# How to add concrete to an irrigation ditch



## user1007 (Sep 23, 2009)

Depending on what size ditch you have? I would look into prefabbed systems or at least systems for the concrete forms. Here is one possibility:

http://www.trenchdrain.net/polyself.htm

There will certainly be concrete sectional things or tile sorts of systems. Just need to google around for a bit. Hat to see you have to form the thing yourself for a pour if there is something already pre-made that will work for you.


----------



## william duffer (Feb 10, 2010)

Pics or dimensions would help to get a better idea of what your working with. Either way you will need to dig down enough to compensate for the height of the concrete. I would definitely look around for some prefab slabs or system. You might be able to look into a metal or plastic culvert system. You can also cut them in half instead of completely enclosed. In my city I would have to get a permit from the city if it ran through my property to another property. I attached a pic of a culvert I found on the web.


----------



## vsheetz (Sep 28, 2008)

Round-up for getting rid of the weeds.


----------



## downunder (Jun 13, 2008)

> Round-up for getting rid of the weeds.


Nope! Soil sterilant.

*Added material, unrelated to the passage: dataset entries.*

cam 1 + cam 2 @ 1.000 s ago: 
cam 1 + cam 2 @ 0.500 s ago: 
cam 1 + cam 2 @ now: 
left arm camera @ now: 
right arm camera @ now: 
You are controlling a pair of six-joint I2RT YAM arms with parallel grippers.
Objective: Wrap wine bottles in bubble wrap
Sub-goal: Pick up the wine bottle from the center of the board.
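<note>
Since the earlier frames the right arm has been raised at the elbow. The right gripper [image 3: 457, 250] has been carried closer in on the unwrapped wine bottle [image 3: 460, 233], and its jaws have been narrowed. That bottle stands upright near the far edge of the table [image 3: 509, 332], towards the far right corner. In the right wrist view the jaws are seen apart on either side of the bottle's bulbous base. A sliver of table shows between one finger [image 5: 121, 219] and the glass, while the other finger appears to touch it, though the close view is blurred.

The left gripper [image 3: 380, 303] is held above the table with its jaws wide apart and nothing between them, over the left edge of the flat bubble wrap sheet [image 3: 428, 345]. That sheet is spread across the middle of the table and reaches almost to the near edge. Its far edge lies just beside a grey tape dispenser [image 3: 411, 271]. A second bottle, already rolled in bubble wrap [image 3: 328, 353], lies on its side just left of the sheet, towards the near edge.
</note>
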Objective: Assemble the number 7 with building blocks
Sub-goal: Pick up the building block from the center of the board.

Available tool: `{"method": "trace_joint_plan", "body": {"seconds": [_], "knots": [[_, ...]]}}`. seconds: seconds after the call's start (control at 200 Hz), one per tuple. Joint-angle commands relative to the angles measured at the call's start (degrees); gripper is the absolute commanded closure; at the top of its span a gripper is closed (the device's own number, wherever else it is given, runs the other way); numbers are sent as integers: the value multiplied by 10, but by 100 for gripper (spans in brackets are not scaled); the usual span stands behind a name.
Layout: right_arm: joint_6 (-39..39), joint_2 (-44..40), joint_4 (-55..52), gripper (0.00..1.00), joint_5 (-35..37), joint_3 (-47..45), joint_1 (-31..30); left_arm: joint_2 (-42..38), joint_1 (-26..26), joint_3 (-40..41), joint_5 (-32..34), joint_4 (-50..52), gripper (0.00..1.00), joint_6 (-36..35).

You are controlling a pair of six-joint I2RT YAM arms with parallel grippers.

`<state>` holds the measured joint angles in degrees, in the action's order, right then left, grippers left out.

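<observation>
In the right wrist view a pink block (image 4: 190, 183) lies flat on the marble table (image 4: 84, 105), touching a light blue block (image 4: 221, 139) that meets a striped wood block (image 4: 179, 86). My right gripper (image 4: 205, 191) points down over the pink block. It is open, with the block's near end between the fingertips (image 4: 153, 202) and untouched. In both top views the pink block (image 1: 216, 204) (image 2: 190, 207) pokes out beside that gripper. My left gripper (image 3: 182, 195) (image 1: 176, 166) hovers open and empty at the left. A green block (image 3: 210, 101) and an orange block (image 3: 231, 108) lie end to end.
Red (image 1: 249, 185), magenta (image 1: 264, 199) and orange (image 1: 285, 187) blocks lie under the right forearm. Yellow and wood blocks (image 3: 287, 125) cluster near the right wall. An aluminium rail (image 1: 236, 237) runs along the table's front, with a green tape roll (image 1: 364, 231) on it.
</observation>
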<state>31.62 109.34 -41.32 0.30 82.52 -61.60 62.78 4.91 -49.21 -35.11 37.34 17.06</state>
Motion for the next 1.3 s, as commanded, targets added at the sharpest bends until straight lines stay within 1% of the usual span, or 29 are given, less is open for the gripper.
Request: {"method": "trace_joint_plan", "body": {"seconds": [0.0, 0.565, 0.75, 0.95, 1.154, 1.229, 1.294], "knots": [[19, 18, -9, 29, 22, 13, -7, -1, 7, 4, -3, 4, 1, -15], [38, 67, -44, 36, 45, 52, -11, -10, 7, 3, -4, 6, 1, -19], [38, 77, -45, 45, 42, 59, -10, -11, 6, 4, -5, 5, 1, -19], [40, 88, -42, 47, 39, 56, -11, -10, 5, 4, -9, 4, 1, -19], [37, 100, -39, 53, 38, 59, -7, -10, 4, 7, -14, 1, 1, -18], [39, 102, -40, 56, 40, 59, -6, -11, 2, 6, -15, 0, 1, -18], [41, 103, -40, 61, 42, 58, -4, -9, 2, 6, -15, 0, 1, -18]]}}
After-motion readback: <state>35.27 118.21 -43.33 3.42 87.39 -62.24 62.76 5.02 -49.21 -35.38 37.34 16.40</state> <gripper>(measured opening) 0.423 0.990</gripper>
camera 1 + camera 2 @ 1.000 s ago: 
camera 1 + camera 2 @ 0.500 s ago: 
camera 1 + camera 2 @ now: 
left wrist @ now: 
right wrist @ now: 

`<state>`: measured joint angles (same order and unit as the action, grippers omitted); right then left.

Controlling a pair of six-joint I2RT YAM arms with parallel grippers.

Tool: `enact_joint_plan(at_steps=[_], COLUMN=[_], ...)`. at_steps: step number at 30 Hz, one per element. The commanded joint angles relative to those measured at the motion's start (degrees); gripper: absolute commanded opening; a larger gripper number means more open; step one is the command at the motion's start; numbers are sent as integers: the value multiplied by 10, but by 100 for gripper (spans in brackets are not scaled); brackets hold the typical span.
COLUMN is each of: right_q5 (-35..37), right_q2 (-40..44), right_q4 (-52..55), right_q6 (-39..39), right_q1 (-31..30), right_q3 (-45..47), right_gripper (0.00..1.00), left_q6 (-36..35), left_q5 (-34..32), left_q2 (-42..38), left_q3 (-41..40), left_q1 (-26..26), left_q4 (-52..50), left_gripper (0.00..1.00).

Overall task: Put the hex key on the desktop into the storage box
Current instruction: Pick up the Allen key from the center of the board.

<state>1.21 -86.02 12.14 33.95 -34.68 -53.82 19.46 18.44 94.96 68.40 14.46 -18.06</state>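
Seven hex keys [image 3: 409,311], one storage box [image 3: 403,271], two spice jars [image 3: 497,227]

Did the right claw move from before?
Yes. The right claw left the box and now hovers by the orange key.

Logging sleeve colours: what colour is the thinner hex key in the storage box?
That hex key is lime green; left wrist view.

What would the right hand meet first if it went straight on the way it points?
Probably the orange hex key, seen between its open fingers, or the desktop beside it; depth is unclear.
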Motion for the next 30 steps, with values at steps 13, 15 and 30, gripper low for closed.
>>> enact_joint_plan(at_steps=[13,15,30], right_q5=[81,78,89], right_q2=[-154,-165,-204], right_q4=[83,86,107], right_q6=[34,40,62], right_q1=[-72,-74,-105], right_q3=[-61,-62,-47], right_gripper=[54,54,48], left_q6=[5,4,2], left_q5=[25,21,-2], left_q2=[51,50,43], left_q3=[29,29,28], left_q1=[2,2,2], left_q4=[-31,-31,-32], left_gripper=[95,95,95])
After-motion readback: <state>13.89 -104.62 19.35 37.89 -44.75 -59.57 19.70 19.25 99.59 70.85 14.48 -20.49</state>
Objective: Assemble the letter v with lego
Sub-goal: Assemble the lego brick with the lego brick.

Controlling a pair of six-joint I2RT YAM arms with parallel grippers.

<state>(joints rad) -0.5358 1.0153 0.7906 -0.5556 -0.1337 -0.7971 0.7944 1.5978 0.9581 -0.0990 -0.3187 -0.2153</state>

Round-Up will kill what is there, but will not prevent anything from coming back in.


----------



## Bondo (Dec 8, 2007)

Ayuh,... depending on the grade,+ run,... 
A Weedwacker could be the Best Idea....:whistling2:


----------



## vsheetz (Sep 28, 2008)

downunder said:


> Nope! Soil sterilant. Round-Up will kill what is there, but will not prevent anything from coming back in.


Agreed - but over the years I have used Round-up, I find I need only to reapply a couple three times a years to acheive a high level of control.


----------